• **WHAT YOU HAVE TO DO**
Line by line, output the data that follows exactly as written.

══ AVAILABLE DATA ══

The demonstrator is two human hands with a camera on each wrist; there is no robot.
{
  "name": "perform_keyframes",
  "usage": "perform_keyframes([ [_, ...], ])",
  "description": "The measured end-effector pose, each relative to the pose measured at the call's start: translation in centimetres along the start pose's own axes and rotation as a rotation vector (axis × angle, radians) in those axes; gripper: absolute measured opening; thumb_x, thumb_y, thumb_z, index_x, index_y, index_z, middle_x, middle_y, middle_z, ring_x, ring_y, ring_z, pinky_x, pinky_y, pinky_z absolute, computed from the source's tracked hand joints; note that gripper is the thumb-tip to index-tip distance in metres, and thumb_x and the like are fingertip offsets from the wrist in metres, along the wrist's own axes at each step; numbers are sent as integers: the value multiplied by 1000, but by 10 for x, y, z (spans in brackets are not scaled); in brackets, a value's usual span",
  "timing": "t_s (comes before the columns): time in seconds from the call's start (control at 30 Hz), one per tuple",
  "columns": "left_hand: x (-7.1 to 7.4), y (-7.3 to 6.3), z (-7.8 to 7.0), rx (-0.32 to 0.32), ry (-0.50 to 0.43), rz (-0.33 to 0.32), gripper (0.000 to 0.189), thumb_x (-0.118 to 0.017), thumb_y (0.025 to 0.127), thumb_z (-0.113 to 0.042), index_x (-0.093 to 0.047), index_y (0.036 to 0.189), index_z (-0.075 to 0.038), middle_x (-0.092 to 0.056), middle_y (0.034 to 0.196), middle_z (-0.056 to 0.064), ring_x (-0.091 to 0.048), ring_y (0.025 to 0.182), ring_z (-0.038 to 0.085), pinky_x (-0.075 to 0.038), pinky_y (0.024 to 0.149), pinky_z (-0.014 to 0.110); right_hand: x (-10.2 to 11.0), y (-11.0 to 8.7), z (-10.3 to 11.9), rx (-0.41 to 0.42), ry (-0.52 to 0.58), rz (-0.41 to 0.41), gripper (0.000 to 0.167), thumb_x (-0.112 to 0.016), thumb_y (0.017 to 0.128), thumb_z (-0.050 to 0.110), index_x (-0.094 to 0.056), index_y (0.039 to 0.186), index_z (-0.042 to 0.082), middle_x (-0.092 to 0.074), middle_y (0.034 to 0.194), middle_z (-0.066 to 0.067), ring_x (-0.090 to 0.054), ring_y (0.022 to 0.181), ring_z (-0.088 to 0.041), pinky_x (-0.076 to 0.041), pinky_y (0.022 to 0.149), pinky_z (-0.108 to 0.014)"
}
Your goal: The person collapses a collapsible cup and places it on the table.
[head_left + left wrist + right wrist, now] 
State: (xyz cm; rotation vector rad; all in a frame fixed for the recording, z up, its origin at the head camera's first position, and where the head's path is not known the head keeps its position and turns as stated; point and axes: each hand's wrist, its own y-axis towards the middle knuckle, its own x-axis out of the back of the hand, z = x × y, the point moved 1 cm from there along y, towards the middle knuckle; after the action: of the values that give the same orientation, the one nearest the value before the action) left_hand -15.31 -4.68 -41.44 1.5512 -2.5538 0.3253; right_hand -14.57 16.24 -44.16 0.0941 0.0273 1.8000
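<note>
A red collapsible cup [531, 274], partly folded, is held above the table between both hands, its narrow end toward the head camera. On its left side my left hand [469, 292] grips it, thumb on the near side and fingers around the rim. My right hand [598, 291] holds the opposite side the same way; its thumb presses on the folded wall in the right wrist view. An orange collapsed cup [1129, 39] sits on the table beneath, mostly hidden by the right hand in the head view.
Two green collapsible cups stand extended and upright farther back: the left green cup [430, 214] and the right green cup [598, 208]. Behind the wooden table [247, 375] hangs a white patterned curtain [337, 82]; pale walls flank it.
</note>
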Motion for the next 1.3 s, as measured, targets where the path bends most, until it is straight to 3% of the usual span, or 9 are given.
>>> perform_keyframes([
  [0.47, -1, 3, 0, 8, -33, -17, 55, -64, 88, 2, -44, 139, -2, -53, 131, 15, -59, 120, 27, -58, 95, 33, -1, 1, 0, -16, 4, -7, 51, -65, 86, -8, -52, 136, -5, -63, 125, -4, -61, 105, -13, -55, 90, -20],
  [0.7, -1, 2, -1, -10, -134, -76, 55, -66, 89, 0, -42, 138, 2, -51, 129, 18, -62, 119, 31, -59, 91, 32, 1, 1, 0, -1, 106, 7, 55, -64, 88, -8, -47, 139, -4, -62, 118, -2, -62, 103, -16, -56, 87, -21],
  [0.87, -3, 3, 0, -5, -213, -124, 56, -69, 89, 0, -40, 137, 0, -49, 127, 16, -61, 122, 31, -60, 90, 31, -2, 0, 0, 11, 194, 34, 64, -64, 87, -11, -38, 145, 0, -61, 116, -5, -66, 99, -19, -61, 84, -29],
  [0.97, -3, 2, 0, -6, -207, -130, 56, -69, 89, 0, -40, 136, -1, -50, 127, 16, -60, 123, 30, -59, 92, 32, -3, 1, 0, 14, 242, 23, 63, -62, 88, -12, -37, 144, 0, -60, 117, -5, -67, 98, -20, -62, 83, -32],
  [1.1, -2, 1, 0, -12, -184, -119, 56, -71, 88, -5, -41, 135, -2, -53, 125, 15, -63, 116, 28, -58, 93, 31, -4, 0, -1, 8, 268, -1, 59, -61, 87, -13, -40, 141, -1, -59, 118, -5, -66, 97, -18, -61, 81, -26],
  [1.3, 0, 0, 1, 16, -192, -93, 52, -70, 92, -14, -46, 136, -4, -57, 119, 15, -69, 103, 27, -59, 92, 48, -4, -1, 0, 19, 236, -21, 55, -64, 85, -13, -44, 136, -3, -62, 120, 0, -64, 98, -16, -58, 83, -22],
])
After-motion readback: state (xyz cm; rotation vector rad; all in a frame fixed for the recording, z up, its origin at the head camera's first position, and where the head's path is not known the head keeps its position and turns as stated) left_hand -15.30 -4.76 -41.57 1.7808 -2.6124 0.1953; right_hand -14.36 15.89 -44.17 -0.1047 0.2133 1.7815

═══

• **EXPECTED OUTPUT**
The demonstrator is two human hands with a camera on each wrist; there is no robot.
{
  "name": "perform_keyframes",
  "usage": "perform_keyframes([ [_, ...], ])",
  "description": "The measured end-effector pose, each relative to the pose measured at the call's start: translation in centimetres along the start pose's own axes and rotation as a rotation vector (axis × angle, radians) in those axes; gripper: absolute measured opening; thumb_x, thumb_y, thumb_z, index_x, index_y, index_z, middle_x, middle_y, middle_z, ring_x, ring_y, ring_z, pinky_x, pinky_y, pinky_z absolute, computed from the source's tracked hand joints; note that gripper is the thumb-tip to index-tip distance in metres, and thumb_x and the like are fingertip offsets from the wrist in metres, along the wrist's own axes at each step; numbers are sent as integers: the value multiplied by 1000, but by 10 for x, y, z (spans in brackets are not scaled); in brackets, a value's usual span",
  "timing": "t_s (comes before the columns): time in seconds from the call's start (control at 30 Hz), one per tuple",
  "columns": "left_hand: x (-7.1 to 7.4), y (-7.3 to 6.3), z (-7.8 to 7.0), rx (-0.32 to 0.32), ry (-0.50 to 0.43), rz (-0.33 to 0.32), gripper (0.000 to 0.189), thumb_x (-0.118 to 0.017), thumb_y (0.025 to 0.127), thumb_z (-0.113 to 0.042), index_x (-0.093 to 0.047), index_y (0.036 to 0.189), index_z (-0.075 to 0.038), middle_x (-0.092 to 0.056), middle_y (0.034 to 0.196), middle_z (-0.056 to 0.064), ring_x (-0.091 to 0.048), ring_y (0.025 to 0.182), ring_z (-0.038 to 0.085), pinky_x (-0.075 to 0.038), pinky_y (0.024 to 0.149), pinky_z (-0.014 to 0.110); right_hand: x (-10.2 to 11.0), y (-11.0 to 8.7), z (-10.3 to 11.9), rx (-0.41 to 0.42), ry (-0.52 to 0.58), rz (-0.41 to 0.41), gripper (0.000 to 0.167), thumb_x (-0.112 to 0.016), thumb_y (0.017 to 0.128), thumb_z (-0.050 to 0.110), index_x (-0.094 to 0.056), index_y (0.039 to 0.186), index_z (-0.042 to 0.082), middle_x (-0.092 to 0.074), middle_y (0.034 to 0.194), middle_z (-0.066 to 0.067), ring_x (-0.090 to 0.054), ring_y (0.022 to 0.181), ring_z (-0.088 to 0.041), pinky_x (-0.076 to 0.041), pinky_y (0.022 to 0.149), pinky_z (-0.108 to 0.014)"
}
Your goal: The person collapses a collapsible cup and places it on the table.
[head_left + left wrist + right wrist, now] 
State: (xyz cm; rotation vector rad; all in a frame fixed for the recording, z up, its origin at the head camera's first position, and where the head's path is not known the head keeps its position and turns as stated; point and axes: each hand's wrist, its own y-axis towards the middle knuckle, its own x-axis out of the back of the hand, z = x × y, the point moved 1 cm from there along y, towards the middle knuckle; after the action: of the values that give the same orientation, the one nearest the value before the action) left_hand -15.31 -4.68 -41.44 1.5512 -2.5538 0.3253; right_hand -14.57 16.24 -44.16 0.0941 0.0273 1.8000
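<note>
A red collapsible cup [531, 274], partly folded, is held above the table between both hands, its narrow end toward the head camera. On its left side my left hand [469, 292] grips it, thumb on the near side and fingers around the rim. My right hand [598, 291] holds the opposite side the same way; its thumb presses on the folded wall in the right wrist view. An orange collapsed cup [1129, 39] sits on the table beneath, mostly hidden by the right hand in the head view.
Two green collapsible cups stand extended and upright farther back: the left green cup [430, 214] and the right green cup [598, 208]. Behind the wooden table [247, 375] hangs a white patterned curtain [337, 82]; pale walls flank it.
</note>
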Motion for the next 1.3 s, as measured, targets where the path bends most, until it is straight to 3% of the usual span, or 9 are given.
>>> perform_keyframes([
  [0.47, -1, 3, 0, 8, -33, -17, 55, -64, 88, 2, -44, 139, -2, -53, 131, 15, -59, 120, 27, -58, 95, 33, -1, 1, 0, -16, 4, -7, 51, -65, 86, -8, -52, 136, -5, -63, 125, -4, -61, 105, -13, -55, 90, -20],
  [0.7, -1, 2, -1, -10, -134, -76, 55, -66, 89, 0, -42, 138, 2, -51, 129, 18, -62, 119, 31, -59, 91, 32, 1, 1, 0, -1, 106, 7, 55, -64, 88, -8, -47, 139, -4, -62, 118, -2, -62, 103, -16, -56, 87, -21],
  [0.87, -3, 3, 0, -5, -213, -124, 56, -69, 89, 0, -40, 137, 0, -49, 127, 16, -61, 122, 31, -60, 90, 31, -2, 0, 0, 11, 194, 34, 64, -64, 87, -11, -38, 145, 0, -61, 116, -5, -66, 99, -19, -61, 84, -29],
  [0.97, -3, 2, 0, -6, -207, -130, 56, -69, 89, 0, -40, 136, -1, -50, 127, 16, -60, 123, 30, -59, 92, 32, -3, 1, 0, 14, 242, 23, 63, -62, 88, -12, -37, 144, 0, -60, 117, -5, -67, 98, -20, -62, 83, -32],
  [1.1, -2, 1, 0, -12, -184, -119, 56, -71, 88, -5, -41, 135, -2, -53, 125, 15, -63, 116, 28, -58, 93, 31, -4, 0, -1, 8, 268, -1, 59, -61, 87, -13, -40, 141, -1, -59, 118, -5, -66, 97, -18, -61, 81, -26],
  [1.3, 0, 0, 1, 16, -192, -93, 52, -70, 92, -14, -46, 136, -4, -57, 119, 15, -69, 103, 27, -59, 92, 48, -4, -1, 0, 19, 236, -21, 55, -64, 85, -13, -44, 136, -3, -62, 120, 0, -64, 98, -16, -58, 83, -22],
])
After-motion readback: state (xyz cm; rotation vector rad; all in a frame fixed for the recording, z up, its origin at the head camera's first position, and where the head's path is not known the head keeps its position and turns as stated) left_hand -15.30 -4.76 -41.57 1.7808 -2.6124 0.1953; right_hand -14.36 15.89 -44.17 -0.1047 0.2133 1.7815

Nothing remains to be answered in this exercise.